DATA EXTRACT →
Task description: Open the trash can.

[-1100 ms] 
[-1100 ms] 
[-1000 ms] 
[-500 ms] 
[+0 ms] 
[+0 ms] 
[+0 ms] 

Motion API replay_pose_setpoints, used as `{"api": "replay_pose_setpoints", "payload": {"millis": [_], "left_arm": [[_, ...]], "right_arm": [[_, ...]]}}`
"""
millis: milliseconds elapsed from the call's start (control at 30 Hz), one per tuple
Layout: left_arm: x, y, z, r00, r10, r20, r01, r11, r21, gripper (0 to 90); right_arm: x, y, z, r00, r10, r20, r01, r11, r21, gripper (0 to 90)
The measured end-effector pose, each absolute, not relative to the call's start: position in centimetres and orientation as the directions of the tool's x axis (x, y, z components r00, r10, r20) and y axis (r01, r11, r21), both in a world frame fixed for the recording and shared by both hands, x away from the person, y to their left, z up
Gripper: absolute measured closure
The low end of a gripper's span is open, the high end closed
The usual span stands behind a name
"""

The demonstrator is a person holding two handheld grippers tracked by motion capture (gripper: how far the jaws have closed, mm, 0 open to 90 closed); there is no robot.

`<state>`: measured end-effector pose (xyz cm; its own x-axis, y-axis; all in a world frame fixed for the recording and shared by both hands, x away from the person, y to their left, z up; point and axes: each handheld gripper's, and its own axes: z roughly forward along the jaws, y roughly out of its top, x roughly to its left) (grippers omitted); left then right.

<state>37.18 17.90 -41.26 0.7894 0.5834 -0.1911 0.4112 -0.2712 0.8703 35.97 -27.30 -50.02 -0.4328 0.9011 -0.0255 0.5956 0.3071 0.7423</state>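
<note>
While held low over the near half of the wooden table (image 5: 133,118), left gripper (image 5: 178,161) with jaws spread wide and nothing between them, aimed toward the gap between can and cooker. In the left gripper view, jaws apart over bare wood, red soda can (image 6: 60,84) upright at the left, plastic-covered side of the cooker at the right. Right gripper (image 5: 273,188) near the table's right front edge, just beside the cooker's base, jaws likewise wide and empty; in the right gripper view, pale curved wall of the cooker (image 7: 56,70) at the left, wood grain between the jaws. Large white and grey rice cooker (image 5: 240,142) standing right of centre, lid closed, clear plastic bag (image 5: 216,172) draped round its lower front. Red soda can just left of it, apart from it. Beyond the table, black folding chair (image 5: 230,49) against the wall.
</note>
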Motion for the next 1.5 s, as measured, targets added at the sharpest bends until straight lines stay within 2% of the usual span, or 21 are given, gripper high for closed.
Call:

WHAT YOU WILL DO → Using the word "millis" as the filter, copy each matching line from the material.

EXERCISE ANSWER →
Motion API replay_pose_setpoints, used as `{"api": "replay_pose_setpoints", "payload": {"millis": [_], "left_arm": [[_, ...]], "right_arm": [[_, ...]]}}`
millis: milliseconds elapsed from the call's start (control at 30 Hz), one per tuple

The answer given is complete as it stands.